MongoDB is a cross-platform document-oriented database that belongs in the class of NoSQL databases. NoSQL databases differ from the traditional SQL databases in the sense that they do not enforce a strict table structure. This flexibility and a mature querying layer make MongoDB a popular choice for modern application development.
In most cases, there will also be other databases integrated with the application to serve analytics and reporting use cases. This leads to a situation where data from MongoDB needs to be relayed to other databases at regular intervals to keep them up to date. In time-critical reporting or analytics use cases, this data syncing will need to be run on a real-time basis.
There are other use cases as well where companion applications need to immediately react to database changes and act accordingly. All these requirements are usually handled through the architecture paradigm called change data capture. This post will cover the basics of setting up MongoDB CDC copy data to other target databases.
MongoDB CDC: Using a Timestamp Column
The most simple way to execute a MongoDB change data capture is to have a timestamp column in collections that changes with insert and update operations. This requires the developers to implement a script that will poll the collections and create the database commands for the target database. In the case of MongoDB, the object_id is representative of the time at which the row was created.
But, there is no default mechanism to track updates to a row. To accomplish this a specific timestamp column needs to be created and updated through application logic every time there is a change in a row.
As you may have already guessed, this is not always practical and creates a huge overhead in the application logic. A better method will be to use MongoDB’s change stream implementation which is explained in the next section.

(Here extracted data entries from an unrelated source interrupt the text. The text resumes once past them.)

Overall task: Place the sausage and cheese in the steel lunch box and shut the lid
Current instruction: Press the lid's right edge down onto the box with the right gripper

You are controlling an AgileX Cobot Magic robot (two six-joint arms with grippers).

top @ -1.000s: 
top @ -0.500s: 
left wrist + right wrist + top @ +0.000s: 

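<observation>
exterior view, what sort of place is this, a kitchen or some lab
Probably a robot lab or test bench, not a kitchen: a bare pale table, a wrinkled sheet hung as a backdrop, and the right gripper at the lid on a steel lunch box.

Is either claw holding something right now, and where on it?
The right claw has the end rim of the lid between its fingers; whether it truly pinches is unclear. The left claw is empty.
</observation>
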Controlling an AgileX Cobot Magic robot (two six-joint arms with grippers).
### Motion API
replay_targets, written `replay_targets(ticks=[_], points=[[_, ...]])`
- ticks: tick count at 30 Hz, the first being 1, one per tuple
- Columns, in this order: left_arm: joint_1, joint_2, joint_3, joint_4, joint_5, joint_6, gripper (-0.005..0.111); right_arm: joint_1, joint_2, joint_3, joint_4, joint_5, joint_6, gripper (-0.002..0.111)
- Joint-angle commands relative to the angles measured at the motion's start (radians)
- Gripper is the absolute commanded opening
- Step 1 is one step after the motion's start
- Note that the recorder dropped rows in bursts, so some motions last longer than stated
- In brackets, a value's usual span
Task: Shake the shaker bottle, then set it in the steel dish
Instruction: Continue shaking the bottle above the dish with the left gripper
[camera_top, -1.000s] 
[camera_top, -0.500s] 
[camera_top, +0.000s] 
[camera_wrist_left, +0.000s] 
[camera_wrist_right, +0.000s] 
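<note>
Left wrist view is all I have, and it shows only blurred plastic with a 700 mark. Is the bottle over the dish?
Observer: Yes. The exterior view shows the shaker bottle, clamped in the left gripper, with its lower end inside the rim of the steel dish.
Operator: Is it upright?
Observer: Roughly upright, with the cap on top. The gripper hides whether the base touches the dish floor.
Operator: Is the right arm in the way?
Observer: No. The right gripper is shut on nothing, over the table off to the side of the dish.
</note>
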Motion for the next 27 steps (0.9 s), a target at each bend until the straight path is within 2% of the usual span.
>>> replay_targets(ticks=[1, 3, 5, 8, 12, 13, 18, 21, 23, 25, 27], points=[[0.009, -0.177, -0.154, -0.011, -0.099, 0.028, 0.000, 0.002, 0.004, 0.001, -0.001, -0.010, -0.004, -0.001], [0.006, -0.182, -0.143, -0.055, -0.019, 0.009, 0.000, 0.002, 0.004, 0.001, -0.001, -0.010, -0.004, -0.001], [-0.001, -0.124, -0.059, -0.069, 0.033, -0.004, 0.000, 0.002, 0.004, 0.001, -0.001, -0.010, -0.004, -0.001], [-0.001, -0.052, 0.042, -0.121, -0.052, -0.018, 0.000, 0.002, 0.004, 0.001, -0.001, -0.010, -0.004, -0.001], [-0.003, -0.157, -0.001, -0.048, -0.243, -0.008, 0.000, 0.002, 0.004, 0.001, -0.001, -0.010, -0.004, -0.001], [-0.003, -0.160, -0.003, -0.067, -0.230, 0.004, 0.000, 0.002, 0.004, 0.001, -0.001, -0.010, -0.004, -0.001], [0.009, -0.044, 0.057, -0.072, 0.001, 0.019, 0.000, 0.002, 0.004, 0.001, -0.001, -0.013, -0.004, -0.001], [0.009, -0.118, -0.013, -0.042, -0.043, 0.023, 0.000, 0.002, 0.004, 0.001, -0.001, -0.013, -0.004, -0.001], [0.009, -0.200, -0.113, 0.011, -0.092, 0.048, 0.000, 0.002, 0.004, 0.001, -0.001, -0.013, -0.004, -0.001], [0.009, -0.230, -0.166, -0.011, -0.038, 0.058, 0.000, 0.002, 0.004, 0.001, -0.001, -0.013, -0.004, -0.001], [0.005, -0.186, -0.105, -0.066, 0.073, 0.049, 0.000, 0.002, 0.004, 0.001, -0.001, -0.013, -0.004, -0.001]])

Integrate MongoDB to BigQuery
Integrate MongoDB to Snowflake
Integrate MongoDB to Redshift
MongoDB CDC: Using Change Streams
Replication is accomplished through an operation log and Change streams rely on the same operation log. Let’s begin the process by enabling a replica set for the Mongo database. Shut down your current MongoDB instance and restart it with a replica set.
- To start MongoDB server with a replica set, use the below command.
mongod --dbpath ./mongodata/db --replSet "rs"
/mongodata/db is the folder in which MongoDB stores data.
Change streams work by listening to the operational log, which contains all information related to writes in the database on a storage level. Change streams only work if replica sets are enabled in MongoDB. A replica set is a second instance that helps the application maintain high availability in case of failures.
- Go to the MongoDB Shell and type the below command to start the replication.
s.initiate()
After this step, every ‘write’ operation in MongoDB will emit a change stream. We will need a simple script to listen to these change streams and act accordingly. For now, let’s consider a small javascript snippet to print all the changes that are happening in the database.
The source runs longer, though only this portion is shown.